Filter the records below for the word "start". Copy each line that holds it.

(Data section)

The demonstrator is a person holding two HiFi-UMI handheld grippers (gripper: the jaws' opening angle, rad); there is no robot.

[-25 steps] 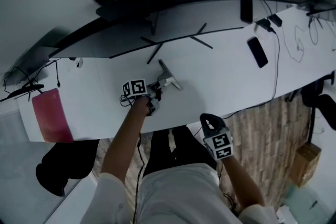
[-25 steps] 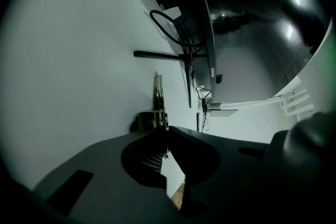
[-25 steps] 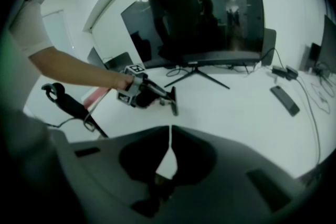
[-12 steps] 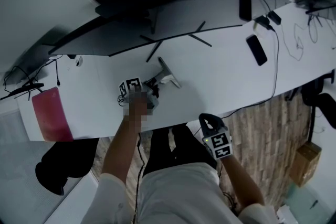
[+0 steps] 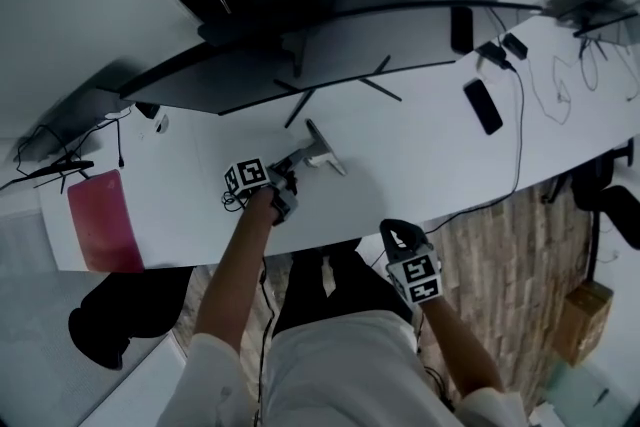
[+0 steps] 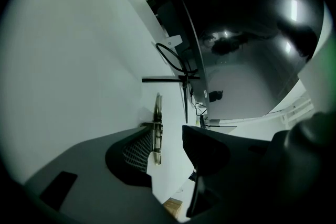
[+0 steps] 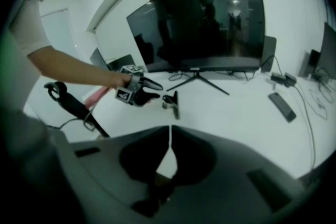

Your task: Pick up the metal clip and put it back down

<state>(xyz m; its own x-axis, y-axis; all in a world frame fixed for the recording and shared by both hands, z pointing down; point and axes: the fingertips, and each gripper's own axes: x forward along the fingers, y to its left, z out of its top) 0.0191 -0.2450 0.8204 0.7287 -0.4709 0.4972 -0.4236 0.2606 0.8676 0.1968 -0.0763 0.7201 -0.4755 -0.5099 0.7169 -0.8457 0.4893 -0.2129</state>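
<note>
Wrapping up, you are holding your left hand-held gripper [image 5: 289, 174] just short of the metal clip [image 5: 321, 151], which is lying released on the tabletop [image 5: 430, 155]. Its jaws have just been opening and are standing wide, clamping nothing. Your right hand-held gripper [image 5: 396, 233] is waiting, jaws together and empty.

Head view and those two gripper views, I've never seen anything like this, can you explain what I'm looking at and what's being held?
No robot here: a person holds a two-jaw gripper in each hand. The head view looks down from a camera on their head; each gripper view looks along that tool's own jaws. On the white table are a monitor, a phone, a red mat and the metal clip. The left gripper has just been opening its jaws; the clip sits at their gap, unclamped. The right gripper is shut and empty, just off the table's edge.
</note>
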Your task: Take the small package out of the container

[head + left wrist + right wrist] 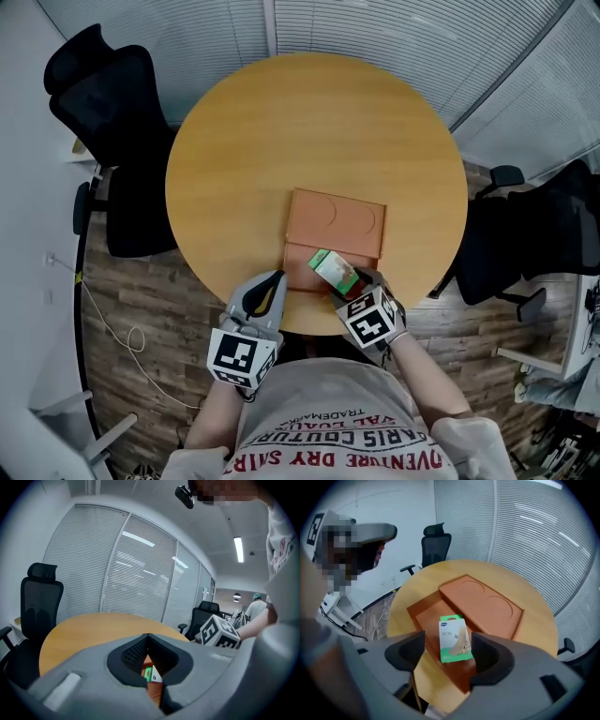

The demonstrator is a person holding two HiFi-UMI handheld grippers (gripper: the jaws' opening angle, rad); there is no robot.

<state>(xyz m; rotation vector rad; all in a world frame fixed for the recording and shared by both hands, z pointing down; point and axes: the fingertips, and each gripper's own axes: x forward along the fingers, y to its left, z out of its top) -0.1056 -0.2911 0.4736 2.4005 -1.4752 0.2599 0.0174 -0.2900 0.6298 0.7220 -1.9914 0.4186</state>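
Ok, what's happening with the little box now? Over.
Right tool open, straddling small package, not pinching. Left tool shut, empty. Package inside container. Nothing blocking.

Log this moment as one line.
phase: pre-grasp | right gripper: open, straddling small package | small package: in container | left gripper: shut, empty

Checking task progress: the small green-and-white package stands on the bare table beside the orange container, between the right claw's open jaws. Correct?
No. The package stands inside the orange container, not on the table beside it, between the right claw's open jaws. The right gripper view shows this.
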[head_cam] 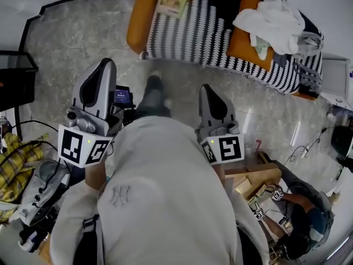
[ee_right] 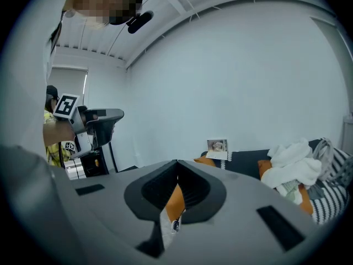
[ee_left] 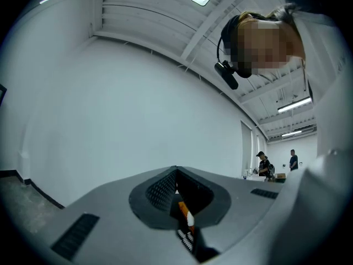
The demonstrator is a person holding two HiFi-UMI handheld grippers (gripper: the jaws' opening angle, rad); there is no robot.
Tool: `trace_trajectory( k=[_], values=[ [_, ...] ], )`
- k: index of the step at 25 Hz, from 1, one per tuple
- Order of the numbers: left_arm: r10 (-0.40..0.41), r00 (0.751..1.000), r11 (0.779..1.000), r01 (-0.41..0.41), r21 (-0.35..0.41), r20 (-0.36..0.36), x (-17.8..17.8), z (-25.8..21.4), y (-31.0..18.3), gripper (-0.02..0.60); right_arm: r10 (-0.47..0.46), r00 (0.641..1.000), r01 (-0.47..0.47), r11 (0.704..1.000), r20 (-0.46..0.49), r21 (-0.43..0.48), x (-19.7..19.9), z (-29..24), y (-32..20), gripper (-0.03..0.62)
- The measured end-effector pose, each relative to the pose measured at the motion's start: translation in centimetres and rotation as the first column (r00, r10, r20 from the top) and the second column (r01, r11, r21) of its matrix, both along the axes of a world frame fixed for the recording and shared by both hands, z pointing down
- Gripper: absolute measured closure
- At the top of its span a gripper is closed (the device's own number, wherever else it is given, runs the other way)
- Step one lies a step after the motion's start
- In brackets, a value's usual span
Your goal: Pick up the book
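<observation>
The book (head_cam: 174, 0), pale green with a picture on its cover, leans at the left end of the sofa (head_cam: 140, 21), far ahead of both grippers. In the right gripper view the book (ee_right: 217, 146) stands upright on the sofa's dark back. My left gripper (head_cam: 107, 63) is held out over the marble floor at left, its jaws together with nothing between them. My right gripper (head_cam: 205, 87) is level with it at right, also shut and empty. The left gripper view shows the closed left gripper (ee_left: 176, 171) facing a bare white wall. The right gripper (ee_right: 177, 163) points toward the sofa.
A black and white striped blanket (head_cam: 198, 32) and a heap of white clothes (head_cam: 273, 18) lie on the orange sofa. A black rack (head_cam: 16, 76) and yellow plaid cloth (head_cam: 14, 159) stand at left. Another person (head_cam: 303, 214) crouches by wooden parts (head_cam: 253, 181) at bottom right.
</observation>
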State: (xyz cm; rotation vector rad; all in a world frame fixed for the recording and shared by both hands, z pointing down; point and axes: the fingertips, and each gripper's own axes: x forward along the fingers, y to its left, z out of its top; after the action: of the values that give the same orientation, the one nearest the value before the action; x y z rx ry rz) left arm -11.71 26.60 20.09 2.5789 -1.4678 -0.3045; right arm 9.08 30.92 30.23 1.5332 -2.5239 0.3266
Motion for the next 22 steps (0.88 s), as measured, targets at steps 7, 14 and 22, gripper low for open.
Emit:
trace_trajectory(
  k=[7,14,22],
  values=[
    [0.010,1.000,1.000,-0.010,-0.019,-0.006,-1.0,0.2,-8.2,0.572,0.031,0.999,-0.031,0.999,-0.023,-0.008,-0.1,-0.7,-7.4,0.577],
    [0.021,1.000,0.999,-0.021,-0.024,-0.014,-1.8,-0.4,-14.6,0.572,0.048,0.999,-0.048,0.999,-0.026,-0.005,-0.7,-1.5,-13.9,0.577],
    [0.036,0.999,0.997,-0.038,-0.070,-0.038,-3.0,0.7,-19.4,0.572,0.065,0.998,-0.065,0.998,-0.018,-0.002,-2.7,-1.2,-18.2,0.577]
  ],
)
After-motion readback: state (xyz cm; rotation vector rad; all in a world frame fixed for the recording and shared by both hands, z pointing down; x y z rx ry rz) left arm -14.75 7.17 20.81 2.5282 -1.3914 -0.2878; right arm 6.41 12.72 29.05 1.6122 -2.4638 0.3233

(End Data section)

Exercise answer
- The measured end-effector pose, each relative to the pose measured at the motion's start: translation in centimetres and rotation as the first column (r00, r10, r20 from the top) and the second column (r01, r11, r21) of its matrix, both along the axes of a world frame fixed for the recording and shared by both hands, z pointing down
- Step one lies a step after the motion's start

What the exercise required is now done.